(MATERIAL TO PROCESS)

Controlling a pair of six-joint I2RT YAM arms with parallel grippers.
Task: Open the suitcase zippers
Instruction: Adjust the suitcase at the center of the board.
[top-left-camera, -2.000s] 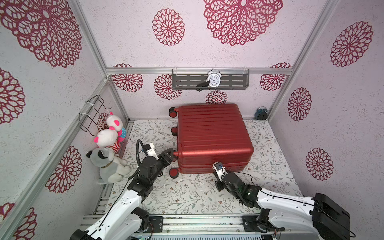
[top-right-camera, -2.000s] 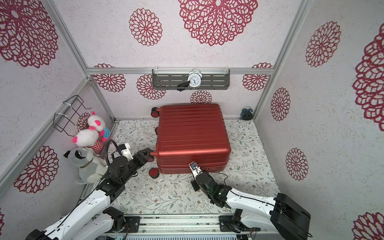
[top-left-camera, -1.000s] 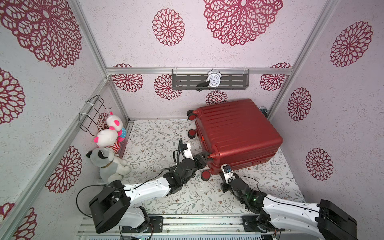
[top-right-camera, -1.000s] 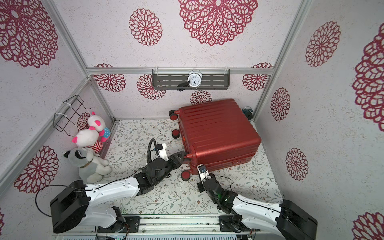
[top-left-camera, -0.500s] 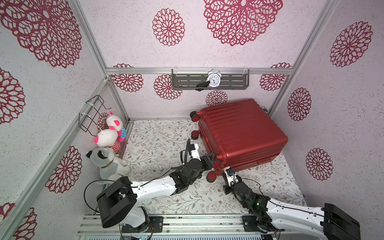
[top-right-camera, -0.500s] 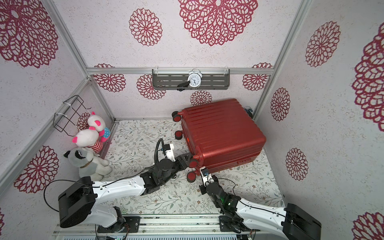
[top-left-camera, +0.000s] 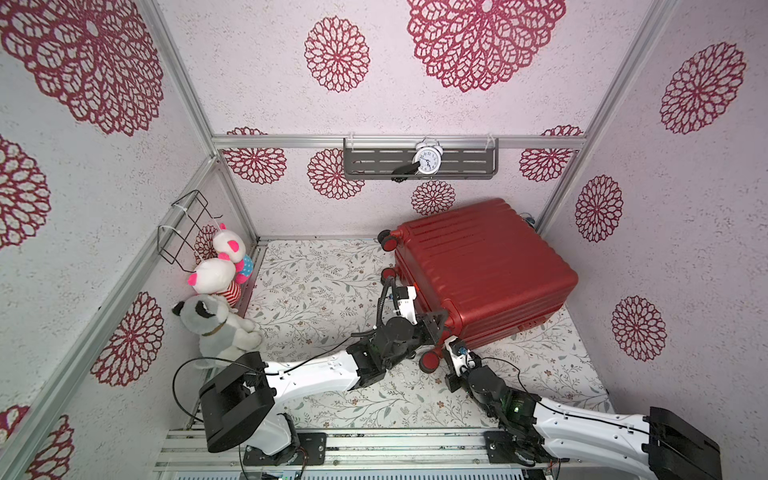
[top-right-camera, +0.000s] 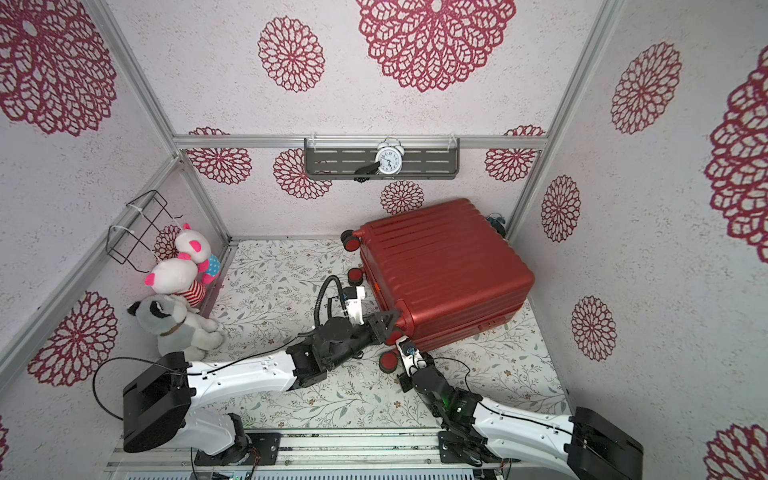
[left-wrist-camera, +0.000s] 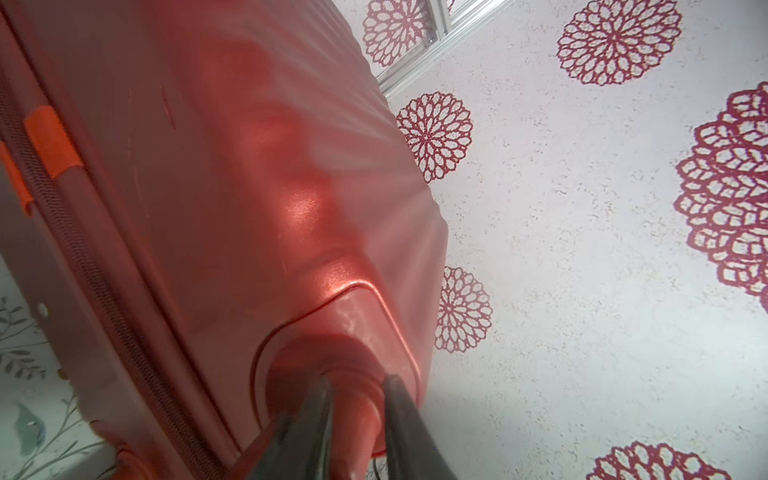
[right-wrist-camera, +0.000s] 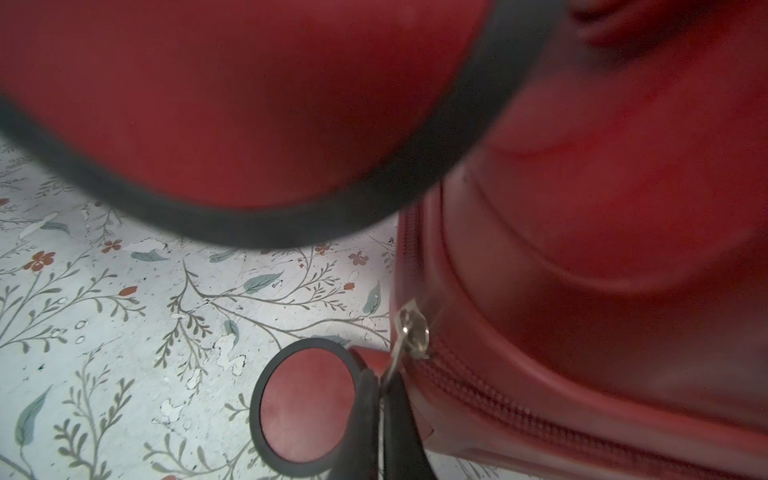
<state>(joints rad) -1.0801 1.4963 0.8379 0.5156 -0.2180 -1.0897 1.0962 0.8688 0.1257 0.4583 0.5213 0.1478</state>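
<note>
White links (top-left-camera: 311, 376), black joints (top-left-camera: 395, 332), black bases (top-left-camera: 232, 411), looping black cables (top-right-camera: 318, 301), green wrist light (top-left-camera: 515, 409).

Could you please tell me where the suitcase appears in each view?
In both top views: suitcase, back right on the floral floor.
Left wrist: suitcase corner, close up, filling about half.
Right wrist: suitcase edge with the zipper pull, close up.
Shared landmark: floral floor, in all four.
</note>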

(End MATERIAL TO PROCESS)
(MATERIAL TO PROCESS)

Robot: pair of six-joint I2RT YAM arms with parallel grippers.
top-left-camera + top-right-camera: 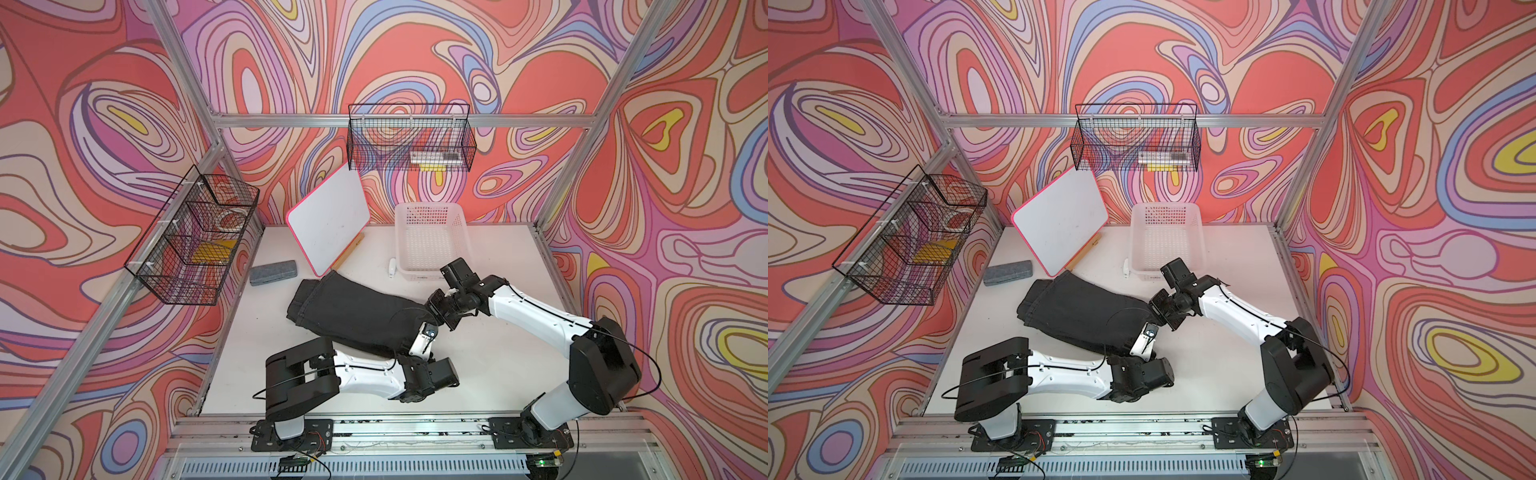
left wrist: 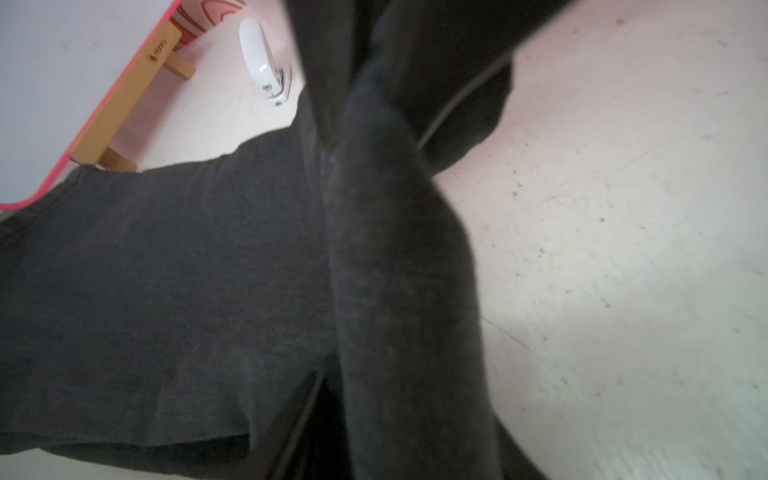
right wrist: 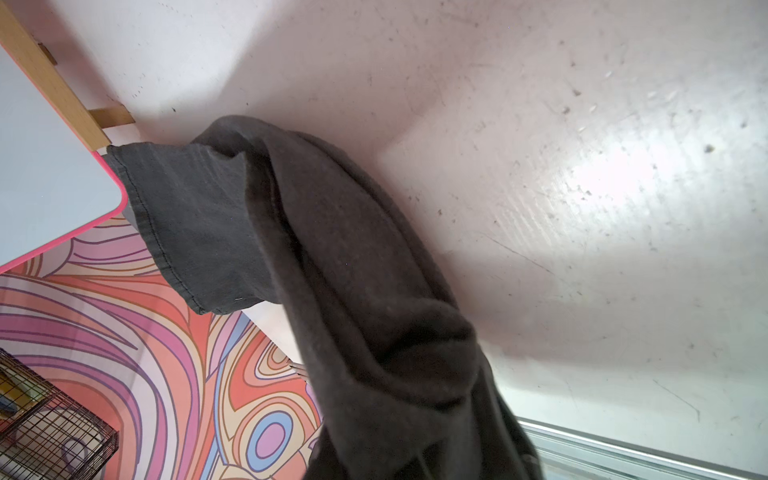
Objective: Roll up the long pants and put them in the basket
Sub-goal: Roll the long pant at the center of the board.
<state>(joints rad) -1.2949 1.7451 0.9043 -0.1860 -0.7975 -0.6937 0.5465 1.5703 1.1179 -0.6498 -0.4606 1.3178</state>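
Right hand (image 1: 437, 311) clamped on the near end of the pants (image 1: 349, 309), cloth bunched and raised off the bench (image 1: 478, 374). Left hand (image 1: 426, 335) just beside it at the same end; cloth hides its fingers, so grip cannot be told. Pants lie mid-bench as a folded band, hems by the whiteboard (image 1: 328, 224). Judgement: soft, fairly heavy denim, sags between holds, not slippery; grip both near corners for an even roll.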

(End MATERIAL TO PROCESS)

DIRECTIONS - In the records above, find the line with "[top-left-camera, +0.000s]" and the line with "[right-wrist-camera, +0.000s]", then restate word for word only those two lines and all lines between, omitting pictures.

WRITTEN REPLY -
[top-left-camera, +0.000s] 
[top-right-camera, +0.000s] 
[left-wrist-camera, +0.000s] 
[right-wrist-camera, +0.000s] 

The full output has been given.